CUDA 5.0 with Visual C++ 2010 Express-The very first program

This post is my sharing about how to config CUDA 5.0 (exactly 5.0.35) with Visual C++ Express 2010 on Windows 7. Besides, some other issues are mentioned including how to compile a CUDA program, how to measure runtime of a function or part of code, how to make Visual C++ and Visual Assist X aware of CUDA C++ code, and the last thing is the answer to the questtion: ” Is it possible to program (write code, compile only) on a non CUDA machine?”.

1. Installation

You need 2 program, Visual C++ 2010 Express and CUDA 5 (32 bit or 64 bit based on your system). After downloading them, install the Visual C++ first, then the CUDA library (choose all the options). There is nothing special about this step.

2. Write your first program

The files of a CUDA program are classified as two types: the normal C++ source file (*.cpp and *.h, ect.) and the CUDA C++ file (*.cu and *.cuh). The CUDA source file must be compiled by NVCC program (a compiler from Nvidia) and the resulted binary code will be combined with the code from the normal C++ file, which is compiled by VS C++ compiler. So the problem is that how to make this compilation run smoothly. And here are steps of writing a CUDA program:

+ Open VS C++ 2010 Express.

+ File->New->Project->Empty Project, enter the name of the project, Exp1.

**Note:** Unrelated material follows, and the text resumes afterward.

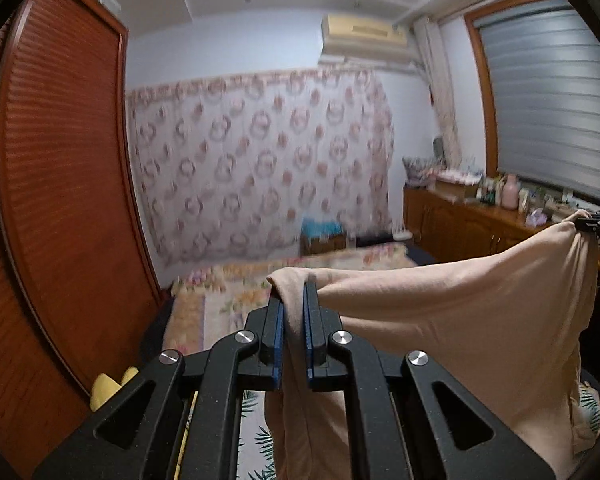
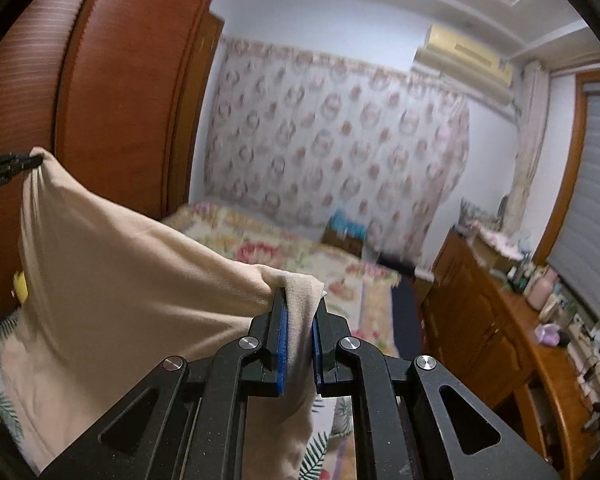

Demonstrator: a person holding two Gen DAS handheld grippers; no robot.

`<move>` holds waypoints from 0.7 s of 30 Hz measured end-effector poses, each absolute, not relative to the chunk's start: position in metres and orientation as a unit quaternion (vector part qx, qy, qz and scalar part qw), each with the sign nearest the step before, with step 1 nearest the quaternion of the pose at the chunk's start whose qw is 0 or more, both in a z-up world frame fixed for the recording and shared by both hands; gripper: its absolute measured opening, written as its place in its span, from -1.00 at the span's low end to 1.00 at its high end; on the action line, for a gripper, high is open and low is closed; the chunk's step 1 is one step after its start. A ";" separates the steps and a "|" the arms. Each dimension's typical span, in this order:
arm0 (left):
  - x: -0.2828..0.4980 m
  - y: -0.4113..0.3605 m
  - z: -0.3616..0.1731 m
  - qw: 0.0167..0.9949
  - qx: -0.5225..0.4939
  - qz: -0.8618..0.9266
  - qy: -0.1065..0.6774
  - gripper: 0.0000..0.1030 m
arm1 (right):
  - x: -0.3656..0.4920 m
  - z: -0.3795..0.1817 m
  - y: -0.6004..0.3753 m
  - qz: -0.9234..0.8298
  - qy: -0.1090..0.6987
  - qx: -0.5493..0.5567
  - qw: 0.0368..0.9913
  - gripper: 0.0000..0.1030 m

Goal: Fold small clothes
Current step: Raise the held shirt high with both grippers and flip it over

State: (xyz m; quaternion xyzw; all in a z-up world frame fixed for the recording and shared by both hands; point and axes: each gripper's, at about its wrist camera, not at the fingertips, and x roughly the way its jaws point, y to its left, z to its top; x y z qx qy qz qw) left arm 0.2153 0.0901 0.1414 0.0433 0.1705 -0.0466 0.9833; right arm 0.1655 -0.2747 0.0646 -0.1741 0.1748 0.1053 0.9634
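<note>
1. The left gripper (image 1: pixel 292 300) was closed on one upper corner of a beige garment (image 1: pixel 460 320), with cloth pinched between its blue pads (image 1: pixel 278 344) and a small tuft standing above the tips.
2. The right gripper (image 2: pixel 300 312) was likewise closed on the opposite upper corner of the same garment (image 2: pixel 120 272), cloth bunched between its pads.
3. The garment hung in the air between the two grippers, its top edge sagging slightly and its body draping below. Its lower part appeared to reach a leaf-printed cover (image 1: pixel 256 432) underneath; contact could not be confirmed.
4. Judgement: the step in hand was carrying the spread garment down to lay it flat before folding. To do this well, both corners should be kept level and well apart so the top edge stays taut, and the lower hem should touch first so the cloth rolls out without creases.
5. Judgement: neither grip should be loosened until the garment lies fully on the surface.
6. Pose: both grippers pointed forward and somewhat downward, towards a bed (image 2: pixel 300 256) and a flowered curtain (image 1: pixel 260 160). Each appeared at the edge of the other's view, side by side at similar height.
7. Background blur indicated both hands were in motion.
</note>
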 end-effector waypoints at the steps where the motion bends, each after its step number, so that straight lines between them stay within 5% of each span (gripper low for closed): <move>1: 0.233 0.092 0.131 0.980 0.043 -0.049 0.188 -0.82 | 0.178 0.057 -0.273 0.107 0.185 -0.174 0.961 -0.81; 9: 0.311 0.086 0.075 0.962 0.057 -0.046 0.262 -0.82 | 0.291 0.022 -0.260 0.109 0.260 -0.173 0.944 -0.81; 21: 0.369 0.074 0.019 0.941 0.061 -0.050 0.328 -0.82 | 0.360 0.070 -0.280 0.103 0.336 -0.144 0.925 -0.81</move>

+ In the Solution Explorer Tab, add new source file for your project, choose the C++ File (.cpp) type and type the name of the file as main.cu.

config include6

+ Write your code:

/**
* A matrix multiplication using the cuBLAS library.
*/

#include <cstdlib>
#include <iostream>
#include <string>

#include <time.h>

#include <cublas.h>

typedef float ScalarT;

// Some helper functions //
/**
* Calculates 1D index from row-major order to column-major order.
*/
#define index(r,c,rows) (((c)*(rows))+(r))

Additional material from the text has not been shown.